Land use in the area of the site is residential, light agricultural, and light commercial in nature. The nearest major surface water features are the Atlantic City reservoirs located 2.5 miles to the southeast of the site. These reservoirs were not threatened by site contaminants. Areas of swamp and fresh water marshlands occur in the environs of the site and serve as recharge/discharge areas for the unconfined shallow aquifer underlying the site. There are no surface water features (creeks, brooks, streams, etc.) within the Pomona Oaks Well Contamination study area. There are no recreational or park/refuge areas which have been adversely impacted by the site. There are no agricultural areas or enterprises in the environs of the Pomona Oaks subdivision which have been adversely impacted by the site. While there are schools proximal to the Pomona Oaks subdivision, sampling of potable supply wells (ACHD; January 21, 1983) indicated no site-related contamination and all results were <10 ppb total VOC's. No other sensitive populations exist within the environs of the site.

D. Health Outcome Data

There are multiple sources of health outcome data in New Jersey. State and local data for health outcome information include the New Jersey State Cancer registry, Adverse Pregnancy Outcomes Registry, Vital Statistics Records, Renal Dialysis Network, and hospital discharge reports. Federal databases such as those maintained by the Department of Health and Human Services (National Cancer Institute, National Institute of Occupational Safety and Health, and ATSDR) are not site-specific but may be used for comparison and evaluation purposes.

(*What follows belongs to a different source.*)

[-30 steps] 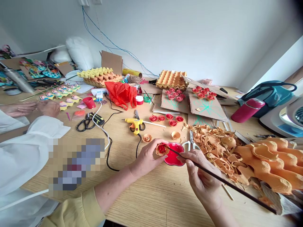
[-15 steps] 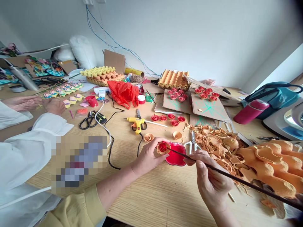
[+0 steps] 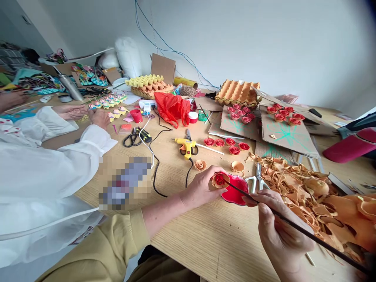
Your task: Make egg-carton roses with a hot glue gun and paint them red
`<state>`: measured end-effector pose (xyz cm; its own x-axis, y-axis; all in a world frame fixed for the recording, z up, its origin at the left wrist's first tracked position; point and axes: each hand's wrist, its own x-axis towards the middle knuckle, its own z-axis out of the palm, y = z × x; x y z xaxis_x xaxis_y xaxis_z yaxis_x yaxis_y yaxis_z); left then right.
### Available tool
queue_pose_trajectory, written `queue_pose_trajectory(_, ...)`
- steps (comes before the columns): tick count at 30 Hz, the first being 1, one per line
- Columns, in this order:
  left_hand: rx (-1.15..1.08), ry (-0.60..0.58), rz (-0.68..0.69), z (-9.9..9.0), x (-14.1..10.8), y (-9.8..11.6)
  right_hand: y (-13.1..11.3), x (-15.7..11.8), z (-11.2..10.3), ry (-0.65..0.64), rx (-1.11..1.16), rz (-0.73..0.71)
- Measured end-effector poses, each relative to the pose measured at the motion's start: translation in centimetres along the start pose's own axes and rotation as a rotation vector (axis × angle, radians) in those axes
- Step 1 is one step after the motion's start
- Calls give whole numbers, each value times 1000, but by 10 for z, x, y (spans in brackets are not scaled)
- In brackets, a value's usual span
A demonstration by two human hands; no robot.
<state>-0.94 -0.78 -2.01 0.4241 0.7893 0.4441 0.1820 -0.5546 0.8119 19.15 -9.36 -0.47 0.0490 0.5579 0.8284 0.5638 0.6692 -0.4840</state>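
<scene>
Between the thumb and fingers of my left hand is a paper rose, red at its centre with bare orange outer petals. My right hand grips a long dark paintbrush; its tip touches the rose's inner petals. Just under the rose and brush stands a dish of red paint, partly covered by them. An unpainted rose and an orange paper cup lie behind my left hand. Further back sit several red-painted roses.
Orange egg-carton scraps are heaped on the right beside white-handled scissors. A yellow glue gun trails a black cord. More red roses stand on cardboard. At left, a co-worker's white sleeves reach over the table.
The view has turned left, so everything sits further right in the picture. The rose stays in my left hand and the brush tip stays at its centre, where more red shows.
</scene>
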Motion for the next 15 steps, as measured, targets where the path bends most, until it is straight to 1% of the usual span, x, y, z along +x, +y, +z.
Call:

Cancer might be possible from long-term exposure to at least one site contaminant. Please reference the Toxicological Evaluation subsection of the Public Health Implications section for more information on potential carcinogenic effects. Cancer incidence data from the New Jersey Cancer Registry (NJCR) were analyzed for the Pomona Oaks site. A discussion of the results of the NJCR data is presented in the Health Outcome Data Evaluation subsection of the Public Health Implications section.


A public meeting to discuss the proposed workplan for the Pomona Oaks Remedial Investigation was conducted by USEPA on September 20, 1988. Additionally, on July 31, 1990, a subsequent meeting was conducted by USEPA to discuss the results of the RI. NJDOH personnel attended both these sessions and summarized the concerns expressed by the community regarding the groundwater contamination situation in the Pomona Oaks sub-development. Both meetings were well attended (approximately 150 persons) and demonstrated an active interest on the part of the community. In addition, concerns of the community are documented in the final Community Relations Plan for the Pomona Oaks well contamination site (EBASCO; September 1988).

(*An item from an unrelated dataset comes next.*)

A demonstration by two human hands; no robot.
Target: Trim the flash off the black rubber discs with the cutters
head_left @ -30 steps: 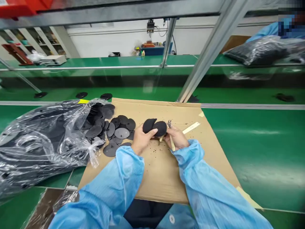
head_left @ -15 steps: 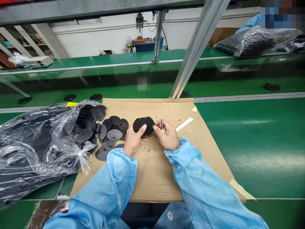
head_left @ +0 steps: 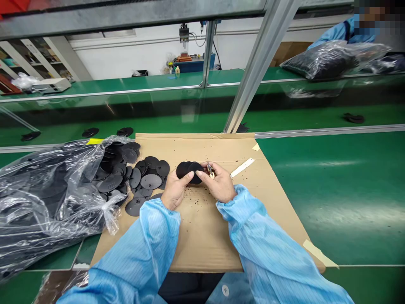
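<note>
Over the cardboard sheet, my left hand (head_left: 174, 189) is closed on several thin black round discs (head_left: 189, 169), its thumb on their near faces. The discs overlap in a loose fan. My right hand (head_left: 220, 184) pinches the right side of the same discs, its thumb pressing the front one. Small nippers (head_left: 210, 170) with metal tips and pale handles are also tucked in the right hand, tips pointing up; most of the handles is hidden. Left of my hands lies a pile of similar black discs (head_left: 151, 182), some with small nubs showing.
A clear plastic bag (head_left: 63, 198) full of black discs spills onto the cardboard sheet (head_left: 202, 249) at left. Dark crumbs and a white strip (head_left: 242, 167) lie on the cardboard. A metal post (head_left: 257, 71) rises behind it. Across the green bench, a person in blue sits near another bag (head_left: 319, 61).
My right hand has moved left, and its thumb now lies on the front disc. The discs have shifted in their fan. The view has tilted slightly.
</note>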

Community health concerns associated with the Pomona Oaks site have been documented since 1982 when residents first notified the ACHD of foul tasting domestic well water. The primary community health concerns associated with the Pomona Oaks site include:

  1. The length of time that the community may have been potentially exposed to site related contaminants prior to 1982.

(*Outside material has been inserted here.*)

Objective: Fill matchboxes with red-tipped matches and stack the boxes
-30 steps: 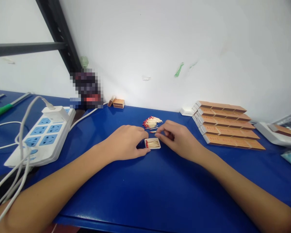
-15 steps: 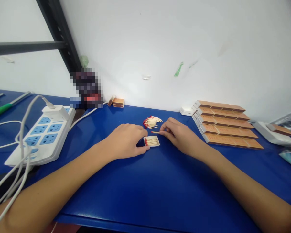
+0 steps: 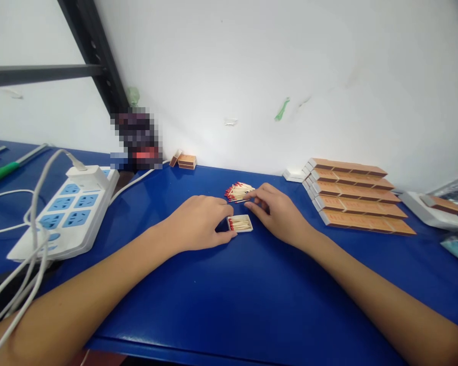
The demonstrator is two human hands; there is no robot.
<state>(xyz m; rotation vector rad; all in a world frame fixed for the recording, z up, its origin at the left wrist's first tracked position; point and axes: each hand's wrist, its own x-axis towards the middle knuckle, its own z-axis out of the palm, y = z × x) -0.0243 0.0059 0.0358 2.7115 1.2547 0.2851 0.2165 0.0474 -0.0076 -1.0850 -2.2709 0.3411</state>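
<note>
A small white matchbox tray (image 3: 247, 230) holds several red-headed matches (image 3: 239, 222). My left hand (image 3: 200, 222) grips its left end, with the thumb at the near side and the fingers at the far side. Just beyond the tray lies a loose pile of matches (image 3: 237, 191), their red heads mostly to the left. At the pile's near right edge is my right hand (image 3: 273, 208), thumb and index finger slightly apart around the end of a match, with no match visibly lifted.
Stacked orange matchboxes (image 3: 361, 201) stand at the right, beside white trays (image 3: 294, 175). More matchboxes (image 3: 187, 161) sit against the wall. A white power strip (image 3: 74, 208) with cables lies at the left on the blue table (image 3: 221, 305). A white device (image 3: 431, 211) is far right.
My right hand has moved left and slightly away from me, to the pile. Its thumb and index finger have parted, and the match they held no longer shows between them.
</note>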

  2. The potential for long term adverse health effects in the Pomona Oaks community and the need for follow-up health study and investigation. Concerns consistently expressed by residents pertain specifically to the possibility of increased incidence of cancer in the community, potential adverse pregnancy outcomes, and whether a program of long term medical monitoring was feasible.

Other concerns related to health issues at the site included questions regarding the source(s) of the contamination, the current status of the plume, and the status of State and Federal standards for drinking water contaminants.